No picture belongs in the copy. Repeat each line below exactly.

▼▼▼

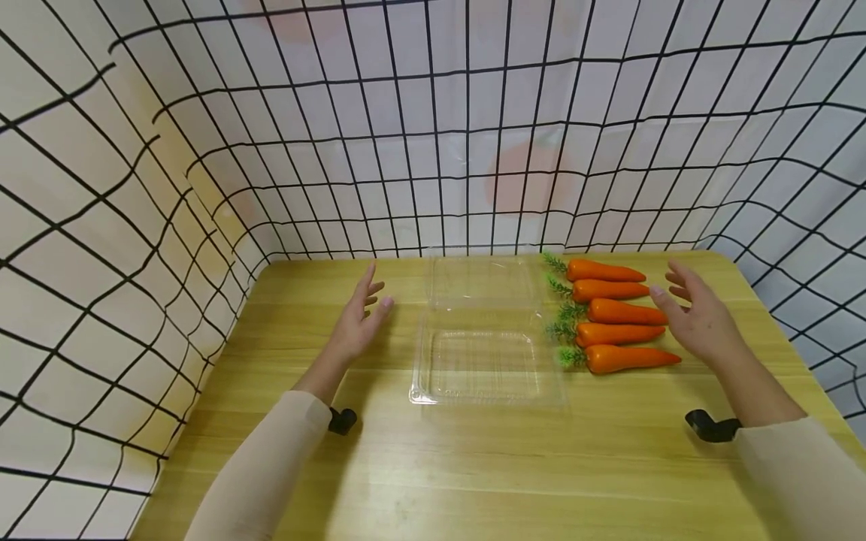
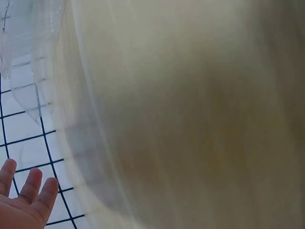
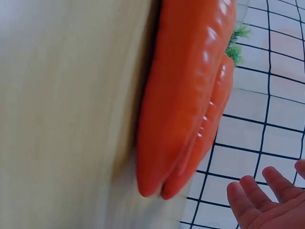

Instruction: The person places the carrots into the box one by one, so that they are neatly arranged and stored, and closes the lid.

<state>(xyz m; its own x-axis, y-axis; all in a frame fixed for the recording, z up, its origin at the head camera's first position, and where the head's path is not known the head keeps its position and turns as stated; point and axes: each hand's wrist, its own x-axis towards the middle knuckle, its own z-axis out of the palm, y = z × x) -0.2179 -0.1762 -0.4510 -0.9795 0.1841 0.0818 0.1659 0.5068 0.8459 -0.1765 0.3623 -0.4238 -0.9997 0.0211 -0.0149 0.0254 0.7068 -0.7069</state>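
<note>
Several orange carrots [image 1: 632,358] with green tops lie in a column on the right half of the table, tips pointing right. Left of them a clear plastic clamshell box [image 1: 483,364] lies unfolded, its lid [image 1: 482,279] towards the back wall. My left hand [image 1: 358,319] hovers left of the box, fingers relaxed and holding nothing. Near the carrot tips is my right hand [image 1: 697,312], fingers loosely extended, nothing in its grasp. In the right wrist view, the nearest carrot [image 3: 183,95] looms large beside the right hand [image 3: 274,200]. The left wrist view shows the left hand's fingers [image 2: 45,198] spread.
A wooden table [image 1: 440,466] spans the view. White cloth with a black grid [image 1: 406,150] rises behind it and on both sides. Black wrist-worn pieces stick out near each cuff, one at the left [image 1: 343,421] and one at the right [image 1: 710,427].
</note>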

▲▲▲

(Result below):
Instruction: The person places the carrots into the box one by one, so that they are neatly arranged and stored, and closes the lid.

<state>(xyz m; its own x-axis, y-axis; all in a frame fixed for the recording, z up, its origin at the head camera's first position, and where the head's path is not known the head keeps its position and turns as stated; point and axes: each hand's wrist, its own x-axis towards the middle knuckle, its own z-axis out of the palm, y = z × x) -0.2179 -0.1762 -0.4510 -0.9795 0.1841 0.0818 0.1659 0.5068 0.8459 -0.1765 0.3623 -0.4238 -0.9997 0.0211 -0.0149 0.0254 0.7068 -0.7069</state>
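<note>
Several orange carrots [image 1: 632,358] with green tops lie in a column on the right half of the table, tips pointing right. Left of them a clear plastic clamshell box [image 1: 483,364] lies unfolded, its lid [image 1: 482,279] towards the back wall. My left hand [image 1: 358,319] hovers left of the box, fingers relaxed and holding nothing. Near the carrot tips is my right hand [image 1: 697,312], fingers loosely extended, nothing in its grasp. In the right wrist view, the nearest carrot [image 3: 183,95] looms large beside the right hand [image 3: 274,200]. The left wrist view shows the left hand's fingers [image 2: 45,198] spread.
A wooden table [image 1: 440,466] spans the view. White cloth with a black grid [image 1: 406,150] rises behind it and on both sides. Black wrist-worn pieces stick out near each cuff, one at the left [image 1: 343,421] and one at the right [image 1: 710,427].
</note>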

That is the complete answer to the exercise.